### Task statement
Transcribe exactly the lines from the first line of the records through the line containing "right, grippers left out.", and leave out every picture.

### Exercise materials
______________________________

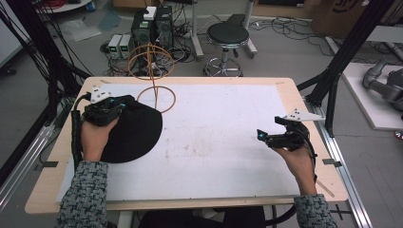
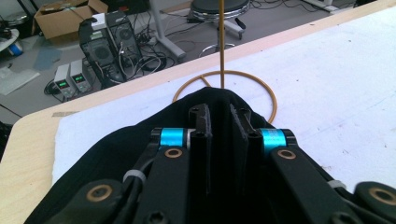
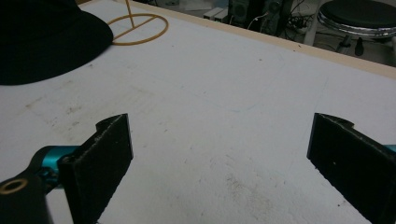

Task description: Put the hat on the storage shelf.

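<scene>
**My left jaws pinch the black hat; my right stand wide over bare table**

From the high view, my left gripper (image 1: 115, 105) sits on the near-left part of the black hat (image 1: 135, 135), which lies flat on the white table cover (image 1: 218, 137), its far edge overlapping the base ring of the wire hat stand (image 1: 156, 97). That view does not let me see my own jaws. The left gripper view does: my left jaws are drawn close together with a fold of the hat's fabric clamped between them, the stand's upright rod rising just beyond.

My right gripper (image 1: 264, 136) hovers well apart, near the table's right edge. The right gripper view shows its jaws spread wide, nothing between them but stained cover, with the hat's brim at the far corner.
</scene>
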`<state>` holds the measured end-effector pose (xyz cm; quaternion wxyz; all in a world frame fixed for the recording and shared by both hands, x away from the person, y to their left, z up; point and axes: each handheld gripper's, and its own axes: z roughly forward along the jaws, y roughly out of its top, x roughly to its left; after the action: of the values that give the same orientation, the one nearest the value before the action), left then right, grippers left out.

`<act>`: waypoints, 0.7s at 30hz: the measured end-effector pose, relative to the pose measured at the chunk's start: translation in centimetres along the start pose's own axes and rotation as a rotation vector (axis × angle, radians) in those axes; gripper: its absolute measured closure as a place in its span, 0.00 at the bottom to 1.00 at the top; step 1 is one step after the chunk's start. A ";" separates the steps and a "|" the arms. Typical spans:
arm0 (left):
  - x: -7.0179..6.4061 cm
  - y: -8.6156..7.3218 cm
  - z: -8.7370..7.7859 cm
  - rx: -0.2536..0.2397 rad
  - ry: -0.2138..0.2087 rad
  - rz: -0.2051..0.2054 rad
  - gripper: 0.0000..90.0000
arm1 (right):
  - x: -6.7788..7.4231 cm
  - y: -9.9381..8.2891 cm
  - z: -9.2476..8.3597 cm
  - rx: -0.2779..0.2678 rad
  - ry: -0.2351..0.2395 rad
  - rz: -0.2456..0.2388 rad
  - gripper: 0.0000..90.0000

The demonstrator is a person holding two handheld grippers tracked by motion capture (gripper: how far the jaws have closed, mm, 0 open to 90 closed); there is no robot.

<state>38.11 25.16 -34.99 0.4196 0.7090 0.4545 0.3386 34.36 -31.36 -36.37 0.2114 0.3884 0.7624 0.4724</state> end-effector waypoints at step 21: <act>1.1 1.3 -3.8 -0.102 0.022 0.012 0.95 | 0.0 0.5 -0.4 -0.025 0.004 -0.002 0.08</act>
<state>35.68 26.95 -32.07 0.4480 0.6858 0.4368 0.3715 34.23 -31.44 -35.73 0.2153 0.3840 0.7573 0.4823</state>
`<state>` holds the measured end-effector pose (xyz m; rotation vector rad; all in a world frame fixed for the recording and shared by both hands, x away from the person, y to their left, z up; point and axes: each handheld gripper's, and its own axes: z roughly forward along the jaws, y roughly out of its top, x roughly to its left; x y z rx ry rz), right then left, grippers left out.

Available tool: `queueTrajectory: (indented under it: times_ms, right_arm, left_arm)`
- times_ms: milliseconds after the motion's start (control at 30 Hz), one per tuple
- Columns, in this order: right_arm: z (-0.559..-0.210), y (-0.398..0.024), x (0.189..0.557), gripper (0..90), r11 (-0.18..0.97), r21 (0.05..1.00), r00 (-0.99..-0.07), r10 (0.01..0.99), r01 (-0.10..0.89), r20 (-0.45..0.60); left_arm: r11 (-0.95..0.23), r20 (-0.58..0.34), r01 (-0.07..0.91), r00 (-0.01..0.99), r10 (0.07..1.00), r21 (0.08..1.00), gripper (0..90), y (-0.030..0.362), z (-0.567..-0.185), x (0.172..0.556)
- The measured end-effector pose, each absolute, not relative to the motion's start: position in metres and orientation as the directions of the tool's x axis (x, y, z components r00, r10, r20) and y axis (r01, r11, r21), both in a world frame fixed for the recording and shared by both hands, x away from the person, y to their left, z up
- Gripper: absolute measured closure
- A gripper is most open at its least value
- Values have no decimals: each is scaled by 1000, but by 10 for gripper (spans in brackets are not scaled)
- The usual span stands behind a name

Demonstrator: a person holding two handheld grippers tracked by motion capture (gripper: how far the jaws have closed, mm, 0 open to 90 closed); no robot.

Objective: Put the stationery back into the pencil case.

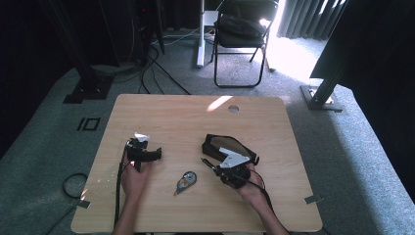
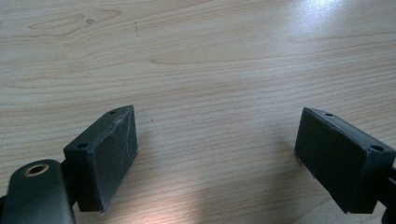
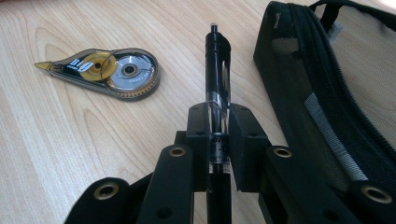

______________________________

### Exercise solution
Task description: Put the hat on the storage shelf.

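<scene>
**My left jaws pinch the black hat; my right stand wide over bare table**

From the high view, my left gripper (image 1: 115, 105) sits on the near-left part of the black hat (image 1: 135, 135), which lies flat on the white table cover (image 1: 218, 137), its far edge overlapping the base ring of the wire hat stand (image 1: 156, 97). That view does not let me see my own jaws. The left gripper view does: my left jaws are drawn close together with a fold of the hat's fabric clamped between them, the stand's upright rod rising just beyond.

My right gripper (image 1: 264, 136) hovers well apart, near the table's right edge. The right gripper view shows its jaws spread wide, nothing between them but stained cover, with the hat's brim at the far corner.
</scene>
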`<state>` holds the measured end-effector pose (xyz cm; quaternion wxyz; all in a world frame fixed for the recording and shared by both hands, x away from the person, y to their left, z up; point and axes: each handheld gripper's, and its own axes: z roughly forward along the jaws, y roughly out of its top, x roughly to its left; after the action: of the values that give the same orientation, the one nearest the value before the action), left then right, grippers left out.

Above is the complete output.